F. tularensis GroEL protein vaccine
Vaccine Information
  • Vaccine Name: F. tularensis GroEL protein vaccine
  • Target Pathogen: Francisella tularensis
  • Target Disease: Tularemia
  • Vaccine Ontology ID: VO_0011446
  • Type: Subunit vaccine
  • Status: Research
  • Antigen: F. tularensis chaperonin GroEL (Hsp60)
  • groEL gene engineering:
    • Type: Recombinant protein preparation
    • Description: Hsp60 was identified by Western blotting with a monoclonal antibody to GroEL (Sigma-Aldrich, Poole, United Kingdom). Hsp60 was excised from large-format unstained gels and electroeluted into 4× Laemmli buffer (0.1 M Tris-HCl [pH 7.3], 0.768 M glycine, 0.4% [wt/vol] SDS) by using the Hoefer gel eluter (Amersham Pharmacia, Buckinghamshire, United Kingdom) at 70 V for 2 h, following the manufacturer's instructions. The eluted product was pooled and purified by dilution (more than 20×) in ammonium bicarbonate (3.95 g/liter) and SDS (1 g/liter) and centrifuged over a dialysis membrane (10,000-molecular-weight cutoff; Vivascience, Lincoln, United Kingdom). The protein was then diluted (20×) in sterile water and centrifuged further, until significant concentration was achieved (Hartley et al., 2004).

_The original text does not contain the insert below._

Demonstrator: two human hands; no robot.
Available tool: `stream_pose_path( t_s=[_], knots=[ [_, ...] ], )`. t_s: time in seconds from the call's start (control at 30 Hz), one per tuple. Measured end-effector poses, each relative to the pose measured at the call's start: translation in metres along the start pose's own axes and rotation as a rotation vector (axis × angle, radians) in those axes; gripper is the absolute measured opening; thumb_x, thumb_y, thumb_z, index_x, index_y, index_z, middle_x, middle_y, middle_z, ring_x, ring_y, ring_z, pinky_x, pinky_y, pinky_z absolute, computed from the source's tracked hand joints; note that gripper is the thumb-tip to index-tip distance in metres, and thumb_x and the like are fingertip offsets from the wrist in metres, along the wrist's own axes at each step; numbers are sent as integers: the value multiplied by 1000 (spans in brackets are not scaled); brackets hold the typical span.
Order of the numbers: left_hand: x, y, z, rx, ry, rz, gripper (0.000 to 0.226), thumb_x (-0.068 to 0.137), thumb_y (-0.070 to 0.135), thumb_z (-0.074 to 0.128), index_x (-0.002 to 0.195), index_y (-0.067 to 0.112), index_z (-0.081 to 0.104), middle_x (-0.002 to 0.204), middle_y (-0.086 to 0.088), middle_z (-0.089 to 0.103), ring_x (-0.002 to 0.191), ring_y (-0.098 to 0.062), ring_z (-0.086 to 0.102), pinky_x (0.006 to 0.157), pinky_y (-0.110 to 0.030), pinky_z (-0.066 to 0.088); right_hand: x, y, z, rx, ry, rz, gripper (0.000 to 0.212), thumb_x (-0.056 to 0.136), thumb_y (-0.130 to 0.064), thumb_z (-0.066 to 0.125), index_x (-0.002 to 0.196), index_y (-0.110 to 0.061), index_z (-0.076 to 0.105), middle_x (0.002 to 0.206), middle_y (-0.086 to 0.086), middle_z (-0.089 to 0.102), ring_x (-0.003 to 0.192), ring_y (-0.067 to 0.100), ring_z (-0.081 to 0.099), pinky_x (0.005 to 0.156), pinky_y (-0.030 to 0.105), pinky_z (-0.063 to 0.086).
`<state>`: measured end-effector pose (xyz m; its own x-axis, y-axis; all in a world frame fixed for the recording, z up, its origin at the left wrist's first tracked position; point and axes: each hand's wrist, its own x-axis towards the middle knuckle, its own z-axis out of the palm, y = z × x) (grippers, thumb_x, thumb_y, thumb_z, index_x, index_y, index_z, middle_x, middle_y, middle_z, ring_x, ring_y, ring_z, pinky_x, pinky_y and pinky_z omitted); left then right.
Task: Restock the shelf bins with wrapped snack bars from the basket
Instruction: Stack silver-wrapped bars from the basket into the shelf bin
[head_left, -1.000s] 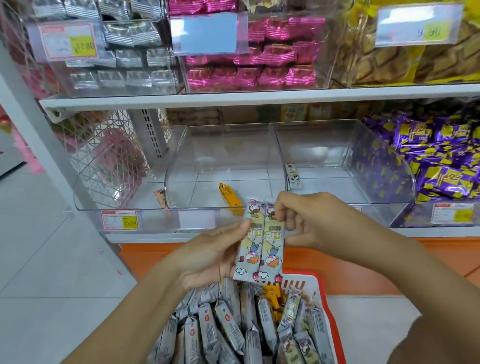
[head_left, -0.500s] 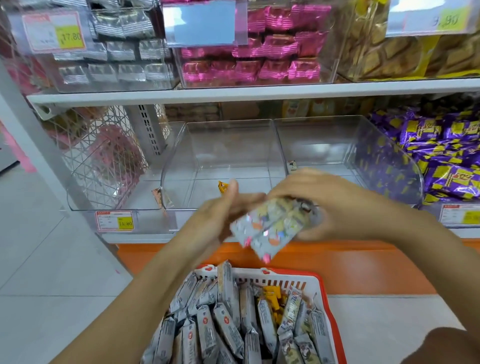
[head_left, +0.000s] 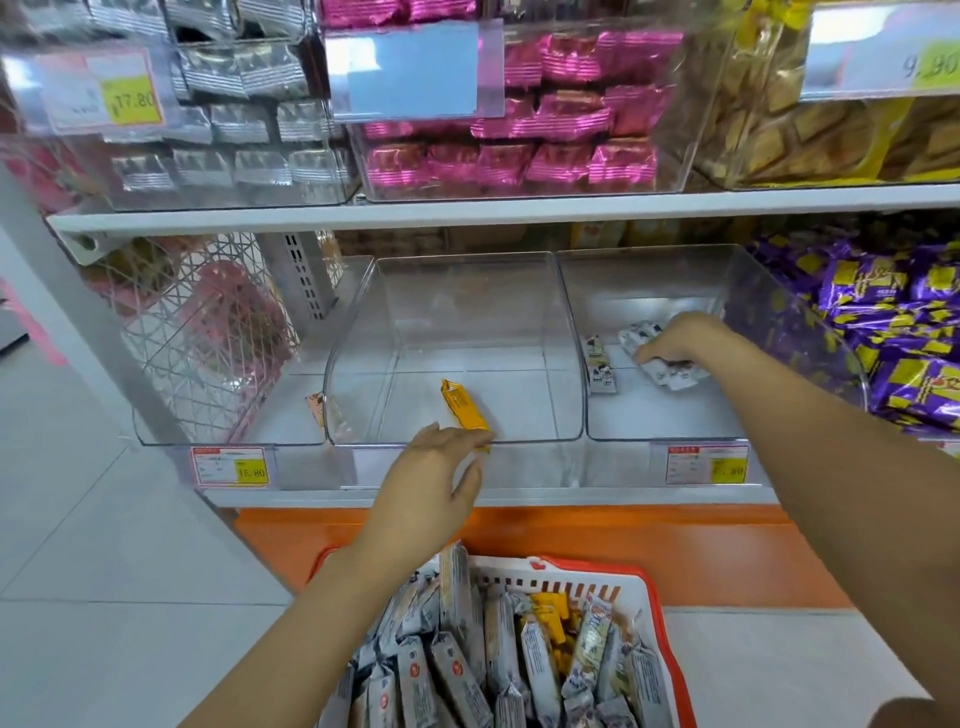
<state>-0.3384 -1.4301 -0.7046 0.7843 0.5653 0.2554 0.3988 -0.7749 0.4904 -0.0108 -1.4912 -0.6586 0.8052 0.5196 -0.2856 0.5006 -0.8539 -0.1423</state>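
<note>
R hand (head_left: 675, 340) grips snack bars (head_left: 670, 373) inside right bin (head_left: 649, 280). L hand (head_left: 436, 470) hovers w/ fingers loosely spread, by middle bin (head_left: 467, 291).

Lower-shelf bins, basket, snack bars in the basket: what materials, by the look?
Bins: clear rigid plastic, probably acrylic; see-through, with glossy glare on the walls.
Basket: moulded plastic, white slotted wall with a red rim, fairly matte.
Snack bars: wrapped in thin printed film, slight sheen, creased; foil-lined or plain plastic is unclear.

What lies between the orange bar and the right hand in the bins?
Head view: the bins' clear side walls and one pale wrapped bar.
</note>
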Motion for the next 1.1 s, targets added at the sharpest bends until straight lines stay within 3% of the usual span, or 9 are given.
stream_pose_path(
  t_s=[0.2, 0.33, 0.4, 0.53, 0.63, 0.77, 0.83, 0.93, 1.1],
  knots=[
    [3, -3, 1, 4, -9, 22, 43, 91, 26, 38, 128, 19, 60, 126, 2, 63, 119, -18, 54, 103, 2, 1, 36, -22, 38, 134, 57, 109, 47, 80, -53, 67, 89, -7, 62, 113, 11, 65, 99, 28, 62, 83, 32, 50],
    [3, -3, 5, 3, 19, 11, 38, 94, 18, 43, 128, 18, 61, 127, 0, 62, 120, -19, 54, 103, 0, 1, 54, -22, 62, 199, 91, 183, 85, 86, -67, 46, 141, -2, 41, 141, 19, 45, 124, 34, 50, 99, 42, 45],
    [4, -3, 7, 6, 46, 14, 36, 97, 13, 46, 131, 20, 58, 132, 2, 58, 128, -19, 46, 104, -1, -1, 55, -25, 62, 230, 118, 150, 81, 95, -63, 31, 144, 2, 35, 145, 23, 38, 129, 35, 44, 103, 41, 40],
    [3, -4, 10, 4, 52, 12, 38, 98, 16, 45, 134, 24, 53, 138, 5, 53, 138, -20, 34, 106, -9, 5, 39, -27, 49, 289, 64, 67, 42, 103, -31, 35, 100, 2, 60, 96, 16, 63, 91, 27, 62, 74, 27, 43],
    [3, -3, 9, 6, 46, 23, 39, 98, 14, 45, 135, 22, 52, 138, 3, 52, 135, -18, 38, 102, 1, -4, 26, -24, 41, 256, 49, 24, 43, 101, -17, 37, 62, -4, 49, 42, 5, 54, 56, 20, 52, 52, 24, 36],
    [-3, -1, 6, 17, 16, 87, 43, 98, 14, 45, 141, 19, 44, 145, 1, 44, 139, -12, 32, 100, 2, -9, -7, -22, 32, 266, 100, -47, 36, 101, -17, 37, 87, 4, 62, 91, 21, 63, 88, 31, 61, 74, 30, 44],
    [-10, 2, 5, -12, 21, 92, 43, 98, 14, 45, 141, 18, 43, 146, 3, 42, 138, -7, 30, 103, 0, -4, -34, -20, 28, 359, 256, -89, 34, 99, -19, 43, 81, 3, 61, 80, 15, 57, 94, 34, 58, 73, 32, 41],
    [-26, 7, 5, -65, 44, 127, 37, 96, 22, 42, 128, 15, 59, 134, 0, 56, 125, -10, 49, 105, -15, 27, -91, -13, 35, 517, 470, -252, 45, 94, -15, 50, 53, -7, 34, 53, 9, 30, 60, 27, 37, 52, 30, 26],
    [-55, 0, 17, 117, -223, 97, 29, 98, 26, 43, 97, 10, 67, 94, -5, 64, 83, -22, 61, 69, -28, 45, -174, 1, 90, 564, 475, -407, 50, 95, -27, 54, 51, -12, 34, 47, 4, 30, 46, 17, 30, 44, 23, 22]
  ],
)
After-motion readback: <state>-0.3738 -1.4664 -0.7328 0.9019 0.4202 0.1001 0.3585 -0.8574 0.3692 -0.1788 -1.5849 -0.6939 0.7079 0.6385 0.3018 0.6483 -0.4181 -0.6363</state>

    • Detailed Gene Information: Click Here.
  • Adjuvant:
  • Immunization Route: Intraperitoneal injection (i.p.)
Host Response

Mouse Response

  • Host Strain: BALB/c
  • Vaccination Protocol: Groups of BALB/c mice 6 to 8 weeks old (Charles River International, Margate, United Kingdom) were immunized i.p. on days 0 and 14 with 25 μg of Hsp60/100 μl of saline with or without 0.5 μg of murine IL-12. Control groups were immunized with either IL-12 only or 100 μl of saline containing eluted protein-free gel. IL-12 was kindly provided by Roche Pharmaceuticals. Blood samples were obtained from each mouse by tail vein bleeding immediately prior to challenge (day 28). The serum was separated by microcentrifugation and stored at −20°C until analysis. Groups of mice were either challenged or culled to provide spleen cells a further 14 days later (Hartley et al., 2004).

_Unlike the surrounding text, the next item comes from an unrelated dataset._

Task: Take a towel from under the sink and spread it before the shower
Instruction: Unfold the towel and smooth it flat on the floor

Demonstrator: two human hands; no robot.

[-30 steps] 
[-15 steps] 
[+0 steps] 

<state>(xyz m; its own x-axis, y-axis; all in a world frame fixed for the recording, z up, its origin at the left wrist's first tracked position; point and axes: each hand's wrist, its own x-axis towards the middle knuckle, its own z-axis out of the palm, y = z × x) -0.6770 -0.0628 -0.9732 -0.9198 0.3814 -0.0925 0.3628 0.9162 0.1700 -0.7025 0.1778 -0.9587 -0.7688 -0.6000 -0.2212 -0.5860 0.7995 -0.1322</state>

  • Challenge Protocol: F. tularensis LVS, F. tularensis subsp. holarctica HN63, and F. tularensis subsp. tularensis Schu S4 were used for challenges. The strains were harvested into PBS after growth on BCGA for 24 h at 37°C and diluted to a given optical density. Confirmation of the dose was achieved by plating out a serial dilution. Groups of mice were challenged on day 28 with either 103 or 104 MLD of LVS i.p. or 100 MLD of HN63 or 10 MLD of Schu4 subcutaneously as separate challenges. Mice were monitored for 14 days, and survival to a humane end point was recorded (Hartley et al., 2004).

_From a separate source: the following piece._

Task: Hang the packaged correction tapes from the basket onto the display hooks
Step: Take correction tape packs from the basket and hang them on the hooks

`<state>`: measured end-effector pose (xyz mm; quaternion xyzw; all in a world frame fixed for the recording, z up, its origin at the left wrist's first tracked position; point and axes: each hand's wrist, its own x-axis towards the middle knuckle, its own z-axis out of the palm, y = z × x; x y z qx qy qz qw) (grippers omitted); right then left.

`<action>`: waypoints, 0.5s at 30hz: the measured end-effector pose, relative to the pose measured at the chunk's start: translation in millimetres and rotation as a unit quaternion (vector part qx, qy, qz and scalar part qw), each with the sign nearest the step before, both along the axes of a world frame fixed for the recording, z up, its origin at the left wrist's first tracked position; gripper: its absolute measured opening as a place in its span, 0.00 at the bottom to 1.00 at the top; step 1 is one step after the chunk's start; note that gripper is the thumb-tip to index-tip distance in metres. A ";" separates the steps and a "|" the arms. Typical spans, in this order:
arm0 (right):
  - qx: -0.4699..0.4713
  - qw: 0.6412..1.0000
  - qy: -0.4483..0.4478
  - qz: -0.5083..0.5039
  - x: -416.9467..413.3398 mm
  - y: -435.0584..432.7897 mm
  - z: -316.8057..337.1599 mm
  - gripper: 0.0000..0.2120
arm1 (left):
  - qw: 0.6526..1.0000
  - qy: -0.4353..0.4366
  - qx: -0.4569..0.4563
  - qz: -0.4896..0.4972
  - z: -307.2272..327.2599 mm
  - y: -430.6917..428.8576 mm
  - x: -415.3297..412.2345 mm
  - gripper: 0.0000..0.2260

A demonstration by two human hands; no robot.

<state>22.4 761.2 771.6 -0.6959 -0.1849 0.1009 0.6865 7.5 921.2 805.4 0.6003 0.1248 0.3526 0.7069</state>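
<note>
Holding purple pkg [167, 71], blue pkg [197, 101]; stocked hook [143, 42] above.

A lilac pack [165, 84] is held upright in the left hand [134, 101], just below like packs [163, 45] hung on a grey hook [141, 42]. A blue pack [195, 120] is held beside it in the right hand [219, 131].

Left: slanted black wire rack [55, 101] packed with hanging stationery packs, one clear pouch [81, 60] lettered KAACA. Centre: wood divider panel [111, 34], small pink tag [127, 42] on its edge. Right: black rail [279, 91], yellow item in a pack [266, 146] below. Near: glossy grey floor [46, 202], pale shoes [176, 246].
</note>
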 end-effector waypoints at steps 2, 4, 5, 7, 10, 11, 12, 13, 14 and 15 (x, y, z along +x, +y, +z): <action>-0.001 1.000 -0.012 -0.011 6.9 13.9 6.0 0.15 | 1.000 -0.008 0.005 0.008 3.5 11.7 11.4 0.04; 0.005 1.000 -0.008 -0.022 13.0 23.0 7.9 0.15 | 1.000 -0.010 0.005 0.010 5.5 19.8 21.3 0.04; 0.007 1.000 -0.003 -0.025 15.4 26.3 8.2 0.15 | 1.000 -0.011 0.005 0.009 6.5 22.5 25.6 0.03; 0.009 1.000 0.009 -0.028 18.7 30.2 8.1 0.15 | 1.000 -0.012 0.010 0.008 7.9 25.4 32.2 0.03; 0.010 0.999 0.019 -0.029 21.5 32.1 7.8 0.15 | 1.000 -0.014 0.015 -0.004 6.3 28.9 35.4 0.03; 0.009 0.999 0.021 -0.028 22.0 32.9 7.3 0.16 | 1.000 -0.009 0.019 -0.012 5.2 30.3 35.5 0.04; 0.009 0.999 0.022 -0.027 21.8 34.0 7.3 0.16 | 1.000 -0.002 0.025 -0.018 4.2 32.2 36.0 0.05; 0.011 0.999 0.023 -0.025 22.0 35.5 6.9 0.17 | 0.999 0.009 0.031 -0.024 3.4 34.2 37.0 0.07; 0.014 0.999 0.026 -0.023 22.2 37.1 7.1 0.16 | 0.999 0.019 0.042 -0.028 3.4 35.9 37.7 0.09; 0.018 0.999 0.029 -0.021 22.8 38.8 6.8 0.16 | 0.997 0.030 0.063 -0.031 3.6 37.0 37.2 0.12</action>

  • Efficacy: Researchers have shown that mice that had been immunized with purified heat shock protein 60 (Hsp60, groEL) isolated from Francisella tularensis were protected against a subsequent challenge with some strains of the bacterium (Hartley et al., 2004).
References
Hartley et al., 2004: Hartley MG, Green M, Choules G, Rogers D, Rees DG, Newstead S, Sjostedt A, Titball RW. Protection afforded by heat shock protein 60 from Francisella tularensis is due to copurified lipopolysaccharide. Infection and immunity. 2004; 72(7); 4109-4113. [PubMed: 15213156].